**WORK REQUIRED:** Check every line of the entries that follow, and copy the ones containing "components".

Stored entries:
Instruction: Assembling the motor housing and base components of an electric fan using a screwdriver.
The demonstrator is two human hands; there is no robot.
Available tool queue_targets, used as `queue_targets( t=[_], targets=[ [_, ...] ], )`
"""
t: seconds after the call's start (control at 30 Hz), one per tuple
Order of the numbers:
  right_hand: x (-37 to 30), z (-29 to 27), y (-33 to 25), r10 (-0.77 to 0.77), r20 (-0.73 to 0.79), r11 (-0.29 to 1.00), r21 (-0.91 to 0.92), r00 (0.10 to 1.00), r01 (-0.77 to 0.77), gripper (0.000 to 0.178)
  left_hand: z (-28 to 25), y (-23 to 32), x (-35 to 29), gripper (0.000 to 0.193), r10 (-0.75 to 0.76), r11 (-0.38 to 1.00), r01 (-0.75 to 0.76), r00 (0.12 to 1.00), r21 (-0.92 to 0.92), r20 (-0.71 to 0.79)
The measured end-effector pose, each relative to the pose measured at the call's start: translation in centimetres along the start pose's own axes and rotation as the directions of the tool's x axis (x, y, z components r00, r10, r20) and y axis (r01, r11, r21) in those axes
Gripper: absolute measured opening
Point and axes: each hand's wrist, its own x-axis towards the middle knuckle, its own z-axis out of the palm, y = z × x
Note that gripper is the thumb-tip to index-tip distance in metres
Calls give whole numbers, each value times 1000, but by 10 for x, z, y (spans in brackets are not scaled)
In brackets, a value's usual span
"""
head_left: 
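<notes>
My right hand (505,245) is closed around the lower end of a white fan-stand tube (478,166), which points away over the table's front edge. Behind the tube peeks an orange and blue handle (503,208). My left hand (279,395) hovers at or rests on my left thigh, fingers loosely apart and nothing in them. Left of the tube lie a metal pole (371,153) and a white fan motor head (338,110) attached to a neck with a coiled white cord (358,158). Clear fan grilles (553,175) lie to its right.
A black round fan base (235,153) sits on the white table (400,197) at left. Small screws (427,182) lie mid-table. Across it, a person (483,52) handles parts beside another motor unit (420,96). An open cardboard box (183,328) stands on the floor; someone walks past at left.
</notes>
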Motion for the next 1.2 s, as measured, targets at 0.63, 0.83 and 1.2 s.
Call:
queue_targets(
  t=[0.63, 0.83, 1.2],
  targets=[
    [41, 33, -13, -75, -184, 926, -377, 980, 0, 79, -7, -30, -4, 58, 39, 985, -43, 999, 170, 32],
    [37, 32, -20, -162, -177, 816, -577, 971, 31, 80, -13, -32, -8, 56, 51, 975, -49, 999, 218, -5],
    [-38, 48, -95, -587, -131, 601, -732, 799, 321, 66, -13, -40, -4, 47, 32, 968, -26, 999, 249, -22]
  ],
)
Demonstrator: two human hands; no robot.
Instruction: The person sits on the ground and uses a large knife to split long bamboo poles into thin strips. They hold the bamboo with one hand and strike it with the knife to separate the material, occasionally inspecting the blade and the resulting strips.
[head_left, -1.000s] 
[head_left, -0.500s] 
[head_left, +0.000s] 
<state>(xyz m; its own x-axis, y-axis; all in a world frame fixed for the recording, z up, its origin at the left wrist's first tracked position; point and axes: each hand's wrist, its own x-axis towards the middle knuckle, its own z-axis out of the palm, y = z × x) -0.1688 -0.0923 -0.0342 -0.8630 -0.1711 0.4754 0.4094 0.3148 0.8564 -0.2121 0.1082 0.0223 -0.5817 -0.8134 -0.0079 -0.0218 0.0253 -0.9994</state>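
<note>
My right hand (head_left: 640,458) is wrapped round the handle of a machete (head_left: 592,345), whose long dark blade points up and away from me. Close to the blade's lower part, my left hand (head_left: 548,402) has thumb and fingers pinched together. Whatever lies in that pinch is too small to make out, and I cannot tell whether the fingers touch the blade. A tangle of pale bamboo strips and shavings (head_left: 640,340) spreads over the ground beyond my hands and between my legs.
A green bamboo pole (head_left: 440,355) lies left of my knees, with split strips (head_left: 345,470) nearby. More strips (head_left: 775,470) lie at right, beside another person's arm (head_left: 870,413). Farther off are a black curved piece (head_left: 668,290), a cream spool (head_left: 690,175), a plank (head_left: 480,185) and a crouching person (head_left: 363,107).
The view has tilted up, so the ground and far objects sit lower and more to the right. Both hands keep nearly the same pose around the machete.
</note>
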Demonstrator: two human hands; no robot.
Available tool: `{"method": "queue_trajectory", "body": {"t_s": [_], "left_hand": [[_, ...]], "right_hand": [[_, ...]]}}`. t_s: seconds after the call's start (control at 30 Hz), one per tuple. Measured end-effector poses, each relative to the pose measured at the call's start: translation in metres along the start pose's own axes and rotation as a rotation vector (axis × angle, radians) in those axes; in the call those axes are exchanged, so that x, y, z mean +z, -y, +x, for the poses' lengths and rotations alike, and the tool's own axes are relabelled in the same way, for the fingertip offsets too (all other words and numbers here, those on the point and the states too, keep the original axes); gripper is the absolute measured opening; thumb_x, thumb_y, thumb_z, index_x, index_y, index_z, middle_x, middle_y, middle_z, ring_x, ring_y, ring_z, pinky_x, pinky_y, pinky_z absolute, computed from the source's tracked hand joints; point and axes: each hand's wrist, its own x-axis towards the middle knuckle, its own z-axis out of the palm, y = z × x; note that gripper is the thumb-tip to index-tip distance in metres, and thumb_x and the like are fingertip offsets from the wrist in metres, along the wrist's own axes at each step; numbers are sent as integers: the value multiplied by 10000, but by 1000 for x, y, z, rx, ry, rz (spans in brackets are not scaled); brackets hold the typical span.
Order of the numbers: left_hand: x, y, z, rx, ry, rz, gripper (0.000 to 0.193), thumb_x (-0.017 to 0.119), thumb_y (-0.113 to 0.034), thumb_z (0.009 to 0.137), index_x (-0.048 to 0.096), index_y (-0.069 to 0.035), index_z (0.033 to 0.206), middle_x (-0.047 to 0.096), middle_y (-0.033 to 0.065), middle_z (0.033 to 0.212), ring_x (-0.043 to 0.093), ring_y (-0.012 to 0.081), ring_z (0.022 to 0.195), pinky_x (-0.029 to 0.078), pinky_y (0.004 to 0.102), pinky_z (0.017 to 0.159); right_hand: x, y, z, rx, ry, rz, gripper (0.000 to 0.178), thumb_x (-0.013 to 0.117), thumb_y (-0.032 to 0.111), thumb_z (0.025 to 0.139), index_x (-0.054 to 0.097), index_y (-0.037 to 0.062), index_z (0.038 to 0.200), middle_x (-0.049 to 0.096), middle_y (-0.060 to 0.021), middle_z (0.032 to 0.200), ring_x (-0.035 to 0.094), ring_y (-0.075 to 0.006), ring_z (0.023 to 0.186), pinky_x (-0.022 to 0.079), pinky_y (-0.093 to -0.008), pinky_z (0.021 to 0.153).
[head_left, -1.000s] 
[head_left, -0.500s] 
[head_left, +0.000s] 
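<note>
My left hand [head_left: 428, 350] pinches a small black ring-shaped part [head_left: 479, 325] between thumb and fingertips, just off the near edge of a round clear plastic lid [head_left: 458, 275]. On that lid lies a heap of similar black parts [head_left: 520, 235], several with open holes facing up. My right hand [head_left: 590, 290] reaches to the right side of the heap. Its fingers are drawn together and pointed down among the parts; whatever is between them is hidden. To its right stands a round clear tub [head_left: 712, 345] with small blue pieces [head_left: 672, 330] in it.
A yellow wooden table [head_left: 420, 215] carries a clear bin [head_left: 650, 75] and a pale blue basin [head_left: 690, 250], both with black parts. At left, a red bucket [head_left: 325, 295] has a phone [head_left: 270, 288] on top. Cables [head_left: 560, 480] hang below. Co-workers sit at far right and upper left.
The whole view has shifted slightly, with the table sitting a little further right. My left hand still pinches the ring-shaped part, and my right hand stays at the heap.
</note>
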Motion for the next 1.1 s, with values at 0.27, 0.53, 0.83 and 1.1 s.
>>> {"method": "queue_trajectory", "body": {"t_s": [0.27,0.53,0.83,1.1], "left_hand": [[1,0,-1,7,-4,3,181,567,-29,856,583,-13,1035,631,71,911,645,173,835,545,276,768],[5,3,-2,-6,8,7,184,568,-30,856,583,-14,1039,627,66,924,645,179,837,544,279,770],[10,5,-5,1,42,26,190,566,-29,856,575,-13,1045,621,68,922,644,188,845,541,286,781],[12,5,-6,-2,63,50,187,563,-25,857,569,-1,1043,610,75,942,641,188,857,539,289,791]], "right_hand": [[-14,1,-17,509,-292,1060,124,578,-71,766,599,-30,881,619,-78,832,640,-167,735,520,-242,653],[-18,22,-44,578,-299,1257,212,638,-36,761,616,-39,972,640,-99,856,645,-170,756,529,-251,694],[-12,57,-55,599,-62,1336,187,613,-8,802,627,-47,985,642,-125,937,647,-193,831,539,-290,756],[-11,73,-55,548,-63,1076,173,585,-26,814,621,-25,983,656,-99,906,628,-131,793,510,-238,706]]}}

**RESPONSE BOX:**
Instruction: Assembling the motor housing and base components of an electric fan using a screwdriver.
The measured end-effector pose, each relative to the pose measured at the call's start: translation in centimetres along the start pose's own axes and rotation as the directions of the tool's x axis (x, y, z components r00, r10, r20) and y axis (r01, r11, r21) in those axes

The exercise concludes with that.